В «лихие 90-е» Владимир Путин успел побыть таксистом, а точнее, «бомбилой» без лицензии – об этом президент рассказал в фильме «Новейшая история», который показали в воскресенье, 12 декабря, на телеканале «Россия-1».

Эта «новость» стала поводом для множества саркастических комментариев в блогах.

Сергей Митрофанов

В 90-е Путин занимался частным извозом на своей Волге, а ведь мог бы и тогда уже стать президентом.
«Преступления 90-х»

Олег Пшеничный

В хмурые девяностые по улицам Питера ездило чёрное-пречёрное такси. И пассажиров этого такси больше никто никогда не видел!

Большинство шуток так или иначе обыгрывают тему «таксист у руля государства».

Александр Осовцов

Мы тут, оказывается, годами всерьёз обсуждаем байки таксиста.

Иван Курилла

Шутки про то, что все люди, знающие как управлять государством, работают в такси, уже не так смешны.

Аббас Галлямов

Все мы время от времени обсуждали с таксистами политику и выходили из машины, поражаясь тому, какая каша может быть в голове у человека.
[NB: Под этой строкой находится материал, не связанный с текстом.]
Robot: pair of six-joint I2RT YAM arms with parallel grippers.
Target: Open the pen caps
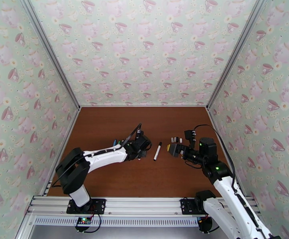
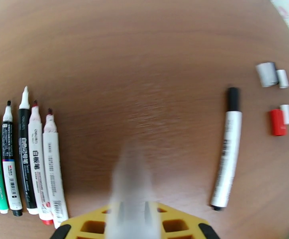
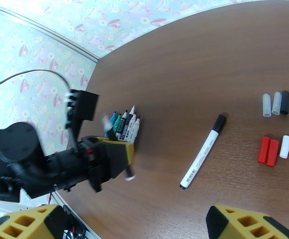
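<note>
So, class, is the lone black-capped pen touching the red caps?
Apart. The right wrist view shows a stretch of bare table between the black-capped pen and the red caps.

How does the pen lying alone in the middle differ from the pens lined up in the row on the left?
The lone pen has its black cap on; the row pens are uncapped, tips bare. The lone pen lies by itself; the row pens lie side by side, packed close. All lie flat on the brown table.
</note>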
Разве могли мы предположить, что один из них все-таки прорвётся к власти и реализует всё то, чему мы поражались.

Олег Лекманов

У нас любой таксист может управлять государством!

Сергей Митрофанов

В 90-ые, когда я работал в Коммерсанте, я однажды сел в частную машину-Волгу, а водитель был такой с носом уточкой. И он мне стал рассказывать, как хорошо работал в посольстве, следил за товарищами, чтобы те не покупали лишнего в гдеровских магазинах (там было всего немного больше, чем в позднем СССР) и не подрывали этим престиж страны. Писал докладные, больше ничего не делал.
Выходя, я громко стукнул дверью.
#Воспоминание

Иван Давыдов

Был как-то Ельцин в Питере по делам. Выпил, конечно. Вышел ночью из Эрмитажа (его обычно в Эрмитаже селили). Ну, бардак, девяностые – тоска, слякоть, гражданская война, суверенитет частично утрачен, под аркой Генштаба расчленяют кого-то, охрана разбежалась, водители тоже. А у него водка кончилась.
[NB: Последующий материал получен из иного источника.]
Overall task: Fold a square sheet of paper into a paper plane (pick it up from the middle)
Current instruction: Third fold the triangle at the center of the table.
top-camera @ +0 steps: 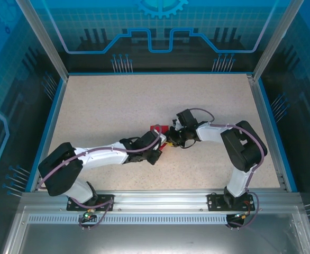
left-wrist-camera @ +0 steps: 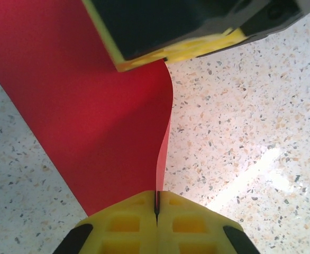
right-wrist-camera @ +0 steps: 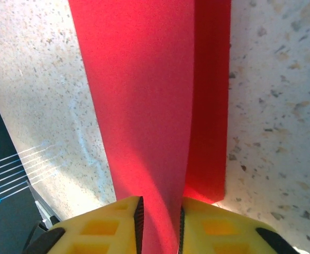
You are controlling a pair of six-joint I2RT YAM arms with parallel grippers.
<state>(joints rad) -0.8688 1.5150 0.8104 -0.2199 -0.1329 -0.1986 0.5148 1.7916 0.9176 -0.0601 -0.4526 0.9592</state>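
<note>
The square sheet of paper (top-camera: 156, 128) is bright red and sits mid-table between my two grippers. In the left wrist view the paper (left-wrist-camera: 91, 116) curves up from the table. My left gripper (left-wrist-camera: 156, 203) is shut on its raised edge, the yellow fingers pressed together with the thin sheet pinched between them. In the right wrist view the folded paper (right-wrist-camera: 144, 95) runs down between the yellow fingers of my right gripper (right-wrist-camera: 159, 211). Those jaws stand slightly apart, open around the sheet. Seen from above, the left gripper (top-camera: 162, 144) and right gripper (top-camera: 172, 136) almost meet over the paper.
The speckled beige table (top-camera: 118, 106) has a blue rim and walls on three sides. The right gripper's black and yellow finger (left-wrist-camera: 187, 32) hangs close above the paper in the left wrist view. Both arm bases are bolted along the near rail (top-camera: 160, 203).
</note>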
«Я вообще для души таксую. Так-то я из КГБ»

Поймал такси. Таксист, как таксисту и положено, пока до гастронома ехали, все ему рассказал – и как страной управлять, и как сборную тренировать, и как бабу свою в кулаке держать.

Другой бы внимания не обратил – ну, таксист и таксист. А Ельцину-то все в новинку, он на такси редко ездил.

А тут этот еще и говорит: «Я вообще для души таксую. Так-то я из КГБ».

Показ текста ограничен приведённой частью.